I've been converting 1.33 grammars to 2.0 and thought I'd pass along the
following tips that may help folks avoid some of the problems I've had doing
it.  I hope these tips help -- happy parsing!
Tom Nurkkala, PhD
tom.nurkkala@powercerv.com
  - Note that several of the EBNF notations have changed. In particular, the
 optional clause "{...}", has become "(...)?". This new notation for
 optional clauses conflicts with the old way to express syntactic predicates,
 which have become "(...)=>". Because you'll probably have more optional
 clauses than syntactic predicates, convert the optional clauses first, then
 go back to your old grammar, find the syntactic predicates and change them
 appropriately in the new grammar.
- Semantic actions are now delimited with "{...}" rather than the old-style
 "<<...>>" notation. This is an easy replacement to make, as there
    are
 probably few "<<" or ">>" shift operators in your old C++
    code, so you can
 do a simple search-and-replace. Note that you should change optional
 clauses from "{...}" to "(...)?" _before_ changing semantic action
 delimiters, when the old optional clauses are still easy to distinguish from
 the new semantic action delimiters.
- Probably the most challenging part of the conversion will be moving from
 the DLG-based scanner to the LL(k) scanner. Most of the conversions are
 quite mechanical, but some are not. In particular, you now have to address
 left factoring in those productions of the scanner that will return tokens
 to the parser.
- ANTLR is happiest when you use quoted strings directly in the grammar for
 keywords. Under 1.33, I had defined all my keywords as lexical tokens
 (using something like "#token K_WORD "keyword"). Although doing this avoids
 misspelling problems (e.g., using "while" in one place and "whiel"
    another),
 ANTLR 2.x is best-suited to using literals directly in the grammar because
 of the way it generates the token hash table, etc. in the resulting code.
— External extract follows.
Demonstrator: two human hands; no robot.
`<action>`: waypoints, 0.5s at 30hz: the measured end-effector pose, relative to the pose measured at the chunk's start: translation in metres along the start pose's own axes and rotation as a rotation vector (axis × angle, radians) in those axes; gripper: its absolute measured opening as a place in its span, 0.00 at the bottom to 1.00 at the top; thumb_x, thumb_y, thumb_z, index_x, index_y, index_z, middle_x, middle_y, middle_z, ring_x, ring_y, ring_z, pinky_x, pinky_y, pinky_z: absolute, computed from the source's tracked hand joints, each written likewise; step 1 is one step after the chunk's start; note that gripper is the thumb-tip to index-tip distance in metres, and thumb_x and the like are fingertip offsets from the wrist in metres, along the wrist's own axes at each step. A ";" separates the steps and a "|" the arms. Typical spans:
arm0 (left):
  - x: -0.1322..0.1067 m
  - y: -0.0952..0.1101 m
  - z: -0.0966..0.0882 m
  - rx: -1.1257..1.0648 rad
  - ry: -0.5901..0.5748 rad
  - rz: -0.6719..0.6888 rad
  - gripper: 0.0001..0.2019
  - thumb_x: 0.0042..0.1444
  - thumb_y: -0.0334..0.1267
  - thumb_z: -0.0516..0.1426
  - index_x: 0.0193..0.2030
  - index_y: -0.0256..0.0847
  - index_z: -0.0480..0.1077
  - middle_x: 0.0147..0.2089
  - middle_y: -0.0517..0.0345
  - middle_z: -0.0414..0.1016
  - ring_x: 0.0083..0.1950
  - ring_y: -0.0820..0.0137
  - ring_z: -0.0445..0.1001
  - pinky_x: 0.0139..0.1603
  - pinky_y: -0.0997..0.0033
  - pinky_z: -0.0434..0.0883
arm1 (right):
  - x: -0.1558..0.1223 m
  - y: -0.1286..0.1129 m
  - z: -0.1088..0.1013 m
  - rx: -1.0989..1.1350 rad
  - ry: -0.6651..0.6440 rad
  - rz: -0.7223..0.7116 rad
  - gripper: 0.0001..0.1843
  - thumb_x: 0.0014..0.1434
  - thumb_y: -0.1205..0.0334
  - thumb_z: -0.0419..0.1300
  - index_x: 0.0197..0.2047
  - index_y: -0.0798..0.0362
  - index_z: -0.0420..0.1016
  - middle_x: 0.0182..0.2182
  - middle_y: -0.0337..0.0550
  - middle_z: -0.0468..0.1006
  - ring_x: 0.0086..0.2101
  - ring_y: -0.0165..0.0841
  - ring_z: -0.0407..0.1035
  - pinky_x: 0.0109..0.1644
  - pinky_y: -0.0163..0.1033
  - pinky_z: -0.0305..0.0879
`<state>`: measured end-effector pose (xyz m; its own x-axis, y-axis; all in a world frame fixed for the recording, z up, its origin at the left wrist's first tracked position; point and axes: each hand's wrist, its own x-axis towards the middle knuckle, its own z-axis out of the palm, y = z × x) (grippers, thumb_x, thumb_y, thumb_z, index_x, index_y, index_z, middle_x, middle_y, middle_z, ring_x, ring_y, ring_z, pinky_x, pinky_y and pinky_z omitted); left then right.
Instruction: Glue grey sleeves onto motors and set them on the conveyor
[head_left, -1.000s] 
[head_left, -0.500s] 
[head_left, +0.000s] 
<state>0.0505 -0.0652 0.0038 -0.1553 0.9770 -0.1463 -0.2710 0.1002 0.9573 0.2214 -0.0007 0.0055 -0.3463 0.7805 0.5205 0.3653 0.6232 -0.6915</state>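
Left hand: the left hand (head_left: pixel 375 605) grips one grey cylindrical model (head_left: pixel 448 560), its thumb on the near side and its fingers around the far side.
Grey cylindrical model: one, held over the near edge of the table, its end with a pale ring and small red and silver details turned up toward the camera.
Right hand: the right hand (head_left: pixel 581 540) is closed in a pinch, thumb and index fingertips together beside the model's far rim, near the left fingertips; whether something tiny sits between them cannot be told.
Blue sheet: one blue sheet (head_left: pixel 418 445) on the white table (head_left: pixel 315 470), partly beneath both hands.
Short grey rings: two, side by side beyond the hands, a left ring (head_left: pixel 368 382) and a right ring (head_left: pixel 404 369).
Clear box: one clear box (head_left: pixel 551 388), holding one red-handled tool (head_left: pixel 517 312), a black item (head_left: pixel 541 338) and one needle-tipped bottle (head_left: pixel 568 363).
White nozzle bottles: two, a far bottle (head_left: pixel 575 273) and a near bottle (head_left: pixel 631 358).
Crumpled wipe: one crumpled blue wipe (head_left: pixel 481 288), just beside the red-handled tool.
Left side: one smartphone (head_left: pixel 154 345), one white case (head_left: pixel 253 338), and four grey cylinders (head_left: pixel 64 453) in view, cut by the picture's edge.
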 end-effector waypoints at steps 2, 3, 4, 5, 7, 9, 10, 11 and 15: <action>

 Watch carefully for misspellings.
- There is no #tokenclass in ANTLR 2.x. The best way to handle such cases
 appears to be to create a new production in the _parser_ that mimics the
 old-style token class (e.g., changing "#tokenclass SQLVerbs { K_SELECT,
 K_DELETE, ...}" to something like "sqlVerbs : "select" |
    "delete" | ...").
- Handling numeric literals is more problematic in 2.x. In particular, if
 you have a language that has "similar" literals (e.g., integers, reals,
 dates, times, etc. as are present in a database-focused language), you'll
 have more work to do in the LL(k) scanner environment. It appears easiest
 to collect these literals into a single scanner production and either
 left-factor or make use of syntactic predicates. You can set the token type
 in each alternative using a specific semantic action in each disjunct of the
 production (e.g., "{ _ttype = NUM_FLOAT; }"). (Note that if you use
 the -diagnostic switch on antlr.Tool, the scanner's ".txt" file includes
 what seem like spurious complaints about setting _ttype in this manner. The
 warnings can apparently be safely ignored.) See the sample Java grammars
 (particularly Scott's new one) for examples of how to do this type of thing.
- Use the "protected" flag on lexer rules that are only being used as
 "helpers" (e.g., on a "DIGIT" production that's used in other lexer
 productions for integers, floats, etc.). Not only does this make the
 resulting method in the output protected, it is also used by ANTLR to modify
 its test for ambiguous rules in the scanner, eliminating some
 "non-deterministic" warnings. See examples of this in Scott's new Java
 parser.
- When generating ASTs, it's often helpful to create "dummy" nodes that
 have a token type that's used only to make AST traversal unambiguious (i.e.,
 "flag" various subtrees so that the tree parser doesn't have to fool with
 resolving ambiguous tree structures). Under 1.3x, such dummy token types
 could be created using #token with no pattern (e.g., "#token D_DUMMY").
 Under 2.x, you can create dummy token types with a production that simply
 has the dummy values as disjuncts (for example, "dummyTokens : D_RED |
 D_GREEN | D_BLUE;"). Such a production will cause the tokens to be created,
 added to the TokenTypes output and so on. You can then refer to the dummy
 types in semantic actions used to build ASTs. Be sure NOT to refer to the
 "dummyTokens" production elsewhere in your grammar!
- Make use of the "-diagnostic" flag on antlr.Tool. The ".txt" output
    for
 your parser(s) and scanner(s) are very helpful in diagnosing conflicts and
 ambiguities. Using the txt files in conjunction with the ANTLR output
 itself is the easiest way to figure out which alternatives are conflicting
 with which when there are ambiguities. Note that when the ANTLR output
 refers to "line 0", it's really talking about the "nextToken"
    function, the
 alternatives for which will appear first in the scanner txt file.